To do:
The output must be the data, printed exactly as written.
### Available data ###
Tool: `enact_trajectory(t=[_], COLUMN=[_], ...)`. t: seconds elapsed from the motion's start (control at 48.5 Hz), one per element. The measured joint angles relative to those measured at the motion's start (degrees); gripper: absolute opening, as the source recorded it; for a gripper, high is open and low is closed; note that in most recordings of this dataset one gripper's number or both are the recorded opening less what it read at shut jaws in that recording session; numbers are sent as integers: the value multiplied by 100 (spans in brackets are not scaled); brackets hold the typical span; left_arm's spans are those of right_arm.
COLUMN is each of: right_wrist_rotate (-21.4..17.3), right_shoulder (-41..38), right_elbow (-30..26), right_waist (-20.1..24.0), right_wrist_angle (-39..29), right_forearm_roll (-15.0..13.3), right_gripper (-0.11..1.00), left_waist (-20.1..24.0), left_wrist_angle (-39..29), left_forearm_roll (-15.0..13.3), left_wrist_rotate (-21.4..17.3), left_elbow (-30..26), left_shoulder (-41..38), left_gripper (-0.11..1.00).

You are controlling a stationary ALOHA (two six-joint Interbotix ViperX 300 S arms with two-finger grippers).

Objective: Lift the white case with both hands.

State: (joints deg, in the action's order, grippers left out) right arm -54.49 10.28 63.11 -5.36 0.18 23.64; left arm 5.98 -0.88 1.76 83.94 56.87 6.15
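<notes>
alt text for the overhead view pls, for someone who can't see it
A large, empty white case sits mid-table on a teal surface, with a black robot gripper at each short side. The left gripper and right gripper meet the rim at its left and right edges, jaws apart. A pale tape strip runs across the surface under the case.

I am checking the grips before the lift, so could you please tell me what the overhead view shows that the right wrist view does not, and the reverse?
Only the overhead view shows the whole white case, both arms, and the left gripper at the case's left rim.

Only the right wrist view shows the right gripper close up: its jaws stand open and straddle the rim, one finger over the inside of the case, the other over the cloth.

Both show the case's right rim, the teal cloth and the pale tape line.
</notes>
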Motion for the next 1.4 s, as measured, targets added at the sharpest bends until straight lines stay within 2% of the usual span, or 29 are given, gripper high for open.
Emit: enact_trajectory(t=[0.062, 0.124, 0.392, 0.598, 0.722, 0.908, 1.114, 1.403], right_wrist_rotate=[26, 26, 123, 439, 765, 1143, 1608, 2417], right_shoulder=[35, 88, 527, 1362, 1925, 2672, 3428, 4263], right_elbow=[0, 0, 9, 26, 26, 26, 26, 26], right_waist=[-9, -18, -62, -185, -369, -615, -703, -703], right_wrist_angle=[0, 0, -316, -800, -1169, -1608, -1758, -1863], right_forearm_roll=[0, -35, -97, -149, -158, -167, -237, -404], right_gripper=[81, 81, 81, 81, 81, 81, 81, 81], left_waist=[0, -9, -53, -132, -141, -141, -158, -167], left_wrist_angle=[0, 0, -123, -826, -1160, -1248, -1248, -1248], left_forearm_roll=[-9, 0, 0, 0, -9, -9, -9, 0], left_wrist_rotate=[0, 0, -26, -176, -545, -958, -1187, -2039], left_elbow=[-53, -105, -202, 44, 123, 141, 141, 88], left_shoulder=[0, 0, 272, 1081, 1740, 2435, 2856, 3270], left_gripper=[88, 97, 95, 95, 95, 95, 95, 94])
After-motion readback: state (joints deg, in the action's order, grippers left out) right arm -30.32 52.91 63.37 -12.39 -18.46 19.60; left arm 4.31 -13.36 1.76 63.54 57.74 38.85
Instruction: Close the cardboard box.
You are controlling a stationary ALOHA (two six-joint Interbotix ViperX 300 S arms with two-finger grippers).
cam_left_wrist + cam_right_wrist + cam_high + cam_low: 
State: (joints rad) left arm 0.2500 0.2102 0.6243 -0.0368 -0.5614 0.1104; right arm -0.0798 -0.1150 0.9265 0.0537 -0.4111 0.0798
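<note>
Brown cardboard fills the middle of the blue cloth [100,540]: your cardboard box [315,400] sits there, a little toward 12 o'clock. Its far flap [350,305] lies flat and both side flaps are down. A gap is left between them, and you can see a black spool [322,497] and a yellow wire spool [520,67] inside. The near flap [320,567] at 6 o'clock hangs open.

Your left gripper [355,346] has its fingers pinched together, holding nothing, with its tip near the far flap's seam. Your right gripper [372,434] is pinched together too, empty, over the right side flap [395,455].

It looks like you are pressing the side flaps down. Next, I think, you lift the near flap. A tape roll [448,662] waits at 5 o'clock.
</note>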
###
Output of the exercise:
Tool: `enact_trajectory(t=[_], COLUMN=[_], ...)`. t: seconds elapsed from the motion's start (control at 48.5 Hz), one per element. The measured joint angles relative to those measured at the motion's start (degrees); gripper: absolute opening, as the source recorded it; for a gripper, high is open and low is closed; note that in most recordings of this dataset one gripper's number or both are the recorded opening less what it read at shut jaws in that recording session; numbers are sent as integers: the value multiplied by 100 (spans in brackets are not scaled); brackets hold the typical span; left_arm's spans are those of right_arm.
COLUMN is each of: right_wrist_rotate (-21.4..17.3), right_shoulder (-41..38), right_elbow (-30..26), right_waist (-20.1..24.0), right_wrist_angle (-39..29), right_forearm_roll (-15.0..13.3), right_gripper (-0.11..1.00), left_waist (-20.1..24.0), left_wrist_angle (-39..29), left_forearm_roll (-15.0..13.3), left_wrist_rotate (-21.4..17.3), left_elbow (-30..26), left_shoulder (-41..38), left_gripper (-0.11..1.00).

You are controlling a stationary ALOHA (two six-joint Interbotix ViperX 300 S arms with two-finger grippers).

Objective: Lift the white case with both hands.

State: (joints deg, in the action's order, grippers left out) right arm -54.49 10.28 63.11 -5.36 0.18 23.64; left arm 5.98 -0.88 1.76 83.94 56.87 6.15
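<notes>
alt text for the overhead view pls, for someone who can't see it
A large, empty white case sits mid-table on a teal surface, with a black robot gripper at each short side. The left gripper and right gripper meet the rim at its left and right edges, jaws apart. A pale tape strip runs across the surface under the case.

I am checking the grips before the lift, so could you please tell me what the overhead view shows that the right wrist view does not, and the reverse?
Only the overhead view shows the whole white case, both arms, and the left gripper at the case's left rim.

Only the right wrist view shows the right gripper close up: its jaws stand open and straddle the rim, one finger over the inside of the case, the other over the cloth.

Both show the case's right rim, the teal cloth and the pale tape line.
</notes>
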Motion for the next 1.4 s, as measured, targets added at the sharpest bends until straight lines stay within 2% of the usual span, or 29 are given, gripper high for open.
Emit: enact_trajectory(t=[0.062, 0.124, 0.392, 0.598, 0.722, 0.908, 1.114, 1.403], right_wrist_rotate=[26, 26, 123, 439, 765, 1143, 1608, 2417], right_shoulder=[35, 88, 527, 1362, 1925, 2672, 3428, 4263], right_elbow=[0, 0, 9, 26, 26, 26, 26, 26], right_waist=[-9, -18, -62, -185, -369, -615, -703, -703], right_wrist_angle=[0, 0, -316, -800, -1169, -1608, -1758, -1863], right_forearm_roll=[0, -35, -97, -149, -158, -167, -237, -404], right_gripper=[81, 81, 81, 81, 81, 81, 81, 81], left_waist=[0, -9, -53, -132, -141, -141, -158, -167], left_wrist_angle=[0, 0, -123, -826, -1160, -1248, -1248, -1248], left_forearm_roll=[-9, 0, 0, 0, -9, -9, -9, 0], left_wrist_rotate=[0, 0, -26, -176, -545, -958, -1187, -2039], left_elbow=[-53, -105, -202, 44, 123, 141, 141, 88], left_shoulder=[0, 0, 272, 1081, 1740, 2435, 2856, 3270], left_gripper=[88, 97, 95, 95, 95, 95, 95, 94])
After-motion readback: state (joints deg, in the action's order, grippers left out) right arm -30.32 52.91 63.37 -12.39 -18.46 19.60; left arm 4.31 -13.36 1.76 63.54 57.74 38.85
Instruction: Close the cardboard box.
You are controlling a stationary ALOHA (two six-joint Interbotix ViperX 300 S arms with two-finger grippers).
cam_left_wrist + cam_right_wrist + cam_high + cam_low: 
State: (joints rad) left arm 0.2500 0.2102 0.6243 -0.0368 -0.5614 0.1104; right arm -0.0798 -0.1150 0.9265 0.0537 -0.4111 0.0798
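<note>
Brown cardboard fills the middle of the blue cloth [100,540]: your cardboard box [315,400] sits there, a little toward 12 o'clock. Its far flap [350,305] lies flat and both side flaps are down. A gap is left between them, and you can see a black spool [322,497] and a yellow wire spool [520,67] inside. The near flap [320,567] at 6 o'clock hangs open.

Your left gripper [355,346] has its fingers pinched together, holding nothing, with its tip near the far flap's seam. Your right gripper [372,434] is pinched together too, empty, over the right side flap [395,455].

It looks like you are pressing the side flaps down. Next, I think, you lift the near flap. A tape roll [448,662] waits at 5 o'clock.
</note>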

Nothing more belongs to the answer.